Vermont has profited immensely from a four year flood of funding from Washington including $170 million to create the problem plagued Vermont Health Connect, $45 million for the Green Mountain Care Board to figure out what health care “payment reform” means, and $37 million grant to subsidize universal pre-kindergarten. That flood of dollars is now likely to slow down significantly.
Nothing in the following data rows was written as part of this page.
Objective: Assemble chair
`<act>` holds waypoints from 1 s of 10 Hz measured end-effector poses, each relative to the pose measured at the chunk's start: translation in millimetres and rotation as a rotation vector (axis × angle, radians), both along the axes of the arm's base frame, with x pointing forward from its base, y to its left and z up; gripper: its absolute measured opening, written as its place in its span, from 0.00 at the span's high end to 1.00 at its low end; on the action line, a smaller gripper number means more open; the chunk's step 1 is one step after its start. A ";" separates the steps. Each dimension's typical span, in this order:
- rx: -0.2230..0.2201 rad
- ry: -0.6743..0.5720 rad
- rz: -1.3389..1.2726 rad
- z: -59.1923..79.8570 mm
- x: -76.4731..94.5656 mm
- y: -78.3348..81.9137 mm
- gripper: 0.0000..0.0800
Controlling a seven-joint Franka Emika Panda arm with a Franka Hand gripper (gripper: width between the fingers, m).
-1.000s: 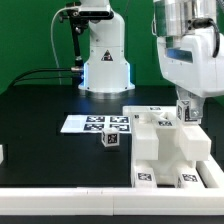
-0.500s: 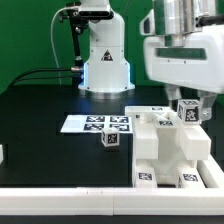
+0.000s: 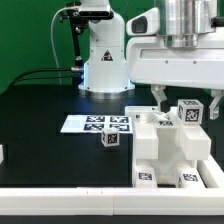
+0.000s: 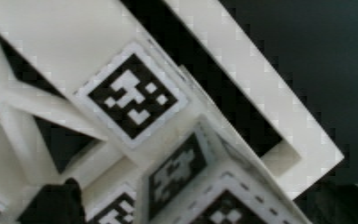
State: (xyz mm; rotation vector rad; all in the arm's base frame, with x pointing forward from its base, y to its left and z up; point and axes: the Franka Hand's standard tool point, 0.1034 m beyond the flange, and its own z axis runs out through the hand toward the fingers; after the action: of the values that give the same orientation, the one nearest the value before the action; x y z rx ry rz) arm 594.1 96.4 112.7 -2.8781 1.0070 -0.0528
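The chair (image 3: 165, 148) is a blocky stack of matte white panels with square tags, at the front of the exterior view's right. A small tagged part (image 3: 190, 112) stands on its top. My gripper (image 3: 187, 108) hangs over that part, open, with one finger (image 3: 160, 98) on each side and a gap to the part. In the wrist view the tagged white panels (image 4: 140, 95) fill the picture close up. A dark fingertip (image 4: 55, 200) shows at one lower corner, and my gripper (image 4: 197, 208) straddles the white part.
The marker board (image 3: 95, 123) lies flat on the black table left of the chair. A small loose tagged cube (image 3: 110, 141) stands just in front of it. The arm's base (image 3: 103, 62) stands at the back. A white piece (image 3: 2, 153) shows at the left edge.
The hand has turned about its vertical axis from edge-on to broadside, and has risen slightly and shifted left. The small tagged part has stayed in place on the chair.
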 end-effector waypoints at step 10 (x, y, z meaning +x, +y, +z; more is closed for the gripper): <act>-0.013 -0.004 -0.316 -3.2 0.3 6.3 0.67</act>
State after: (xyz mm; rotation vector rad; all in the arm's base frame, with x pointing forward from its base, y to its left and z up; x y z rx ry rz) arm 594.3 102.7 109.5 -2.6989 1.4551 -0.0870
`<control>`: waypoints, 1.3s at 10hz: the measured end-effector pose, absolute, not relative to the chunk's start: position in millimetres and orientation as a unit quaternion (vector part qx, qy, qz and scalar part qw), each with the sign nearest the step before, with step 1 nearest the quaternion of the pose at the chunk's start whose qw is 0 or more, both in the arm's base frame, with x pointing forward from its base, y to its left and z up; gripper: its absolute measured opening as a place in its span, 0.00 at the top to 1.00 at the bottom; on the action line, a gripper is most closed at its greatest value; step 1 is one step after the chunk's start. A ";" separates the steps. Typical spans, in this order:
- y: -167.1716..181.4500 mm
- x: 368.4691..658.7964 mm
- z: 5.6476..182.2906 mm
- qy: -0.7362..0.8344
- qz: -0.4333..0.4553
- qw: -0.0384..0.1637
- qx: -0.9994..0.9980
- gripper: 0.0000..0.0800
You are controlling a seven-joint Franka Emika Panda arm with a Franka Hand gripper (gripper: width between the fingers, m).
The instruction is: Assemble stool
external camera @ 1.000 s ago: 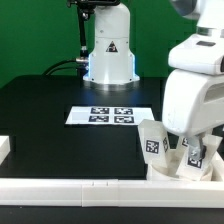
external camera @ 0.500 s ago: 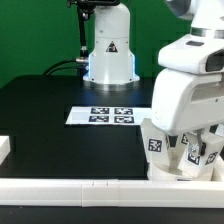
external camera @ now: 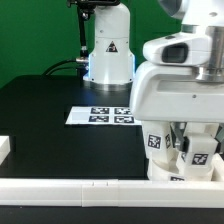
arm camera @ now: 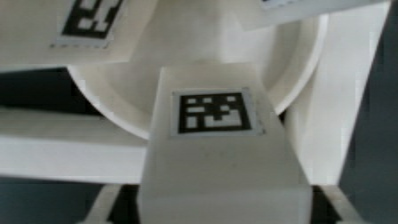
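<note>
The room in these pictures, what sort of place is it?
Probably a robotics lab test bench: a black table with a green backdrop, a marker board of printed tags, and tagged white stool legs under a robot arm.

Exterior faces the table point(external camera: 50, 120); wrist hugs leg point(arm camera: 214, 150).

White glossy arm point(external camera: 185, 85), blue-lit base point(external camera: 108, 62)
</note>
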State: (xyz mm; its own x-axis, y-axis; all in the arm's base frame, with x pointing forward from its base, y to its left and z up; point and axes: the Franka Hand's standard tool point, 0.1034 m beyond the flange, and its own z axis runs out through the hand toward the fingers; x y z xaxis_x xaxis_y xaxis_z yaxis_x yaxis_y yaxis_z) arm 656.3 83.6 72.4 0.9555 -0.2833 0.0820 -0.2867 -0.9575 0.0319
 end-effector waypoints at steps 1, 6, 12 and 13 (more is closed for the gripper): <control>75.7 658.3 73.0 -0.198 0.038 0.008 0.979 0.58; 69.1 658.7 72.0 -0.305 0.043 0.021 0.951 0.58; 50.5 647.2 68.8 -0.487 0.047 0.003 0.872 0.58; 50.7 647.3 68.9 -0.487 0.047 0.003 0.872 0.48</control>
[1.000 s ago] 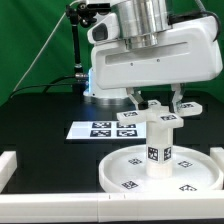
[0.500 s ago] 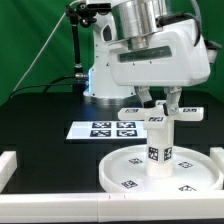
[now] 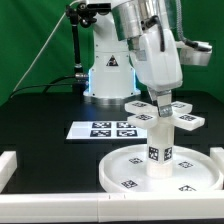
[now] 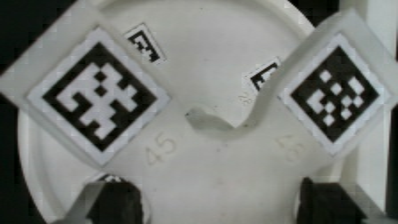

Add to this that the state employees and teachers’ retirement funds are seriously underfunded. The total unfunded liability for these funds is now over $3.2 billion. A total of $118 million will have to be appropriated next year just to meet annual contribution requirements.
Of particular concern is the retired teachers’ health benefit, which is funded simply by sucking money out of the teachers’ pension fund. Treasurer Beth Pearce persuaded the legislature to make a small dent in this problem last spring. Solving this problem is likely far beyond the capacity of a legislature eager to keep the spending coming for a wide range of popular programs.

Also troubling is that the governor and legislature increased the homestead and non-residential property tax base rates in 2013 and 2014, and will have to do it again in 2015. If they don’t, the Education Fund will come up $42 million short. The increasingly likely – though long avoided – response may be state-imposed school district budget caps.

And finally: Looming over the legislature is the grim prospect of voting $2 billion dollars in new taxes – income, sales, payroll, assets, perhaps others – to underwrite Gov. Shumlin’s single payer health care plan for 2017. Whether the governor can keep his liberal majority from fleeing panic stricken out of the state house before a vote on a $2 billion tax increase may be the key question of 2015.

For the good of our state, let’s hope the new legislature faces these challenges with candor and determination.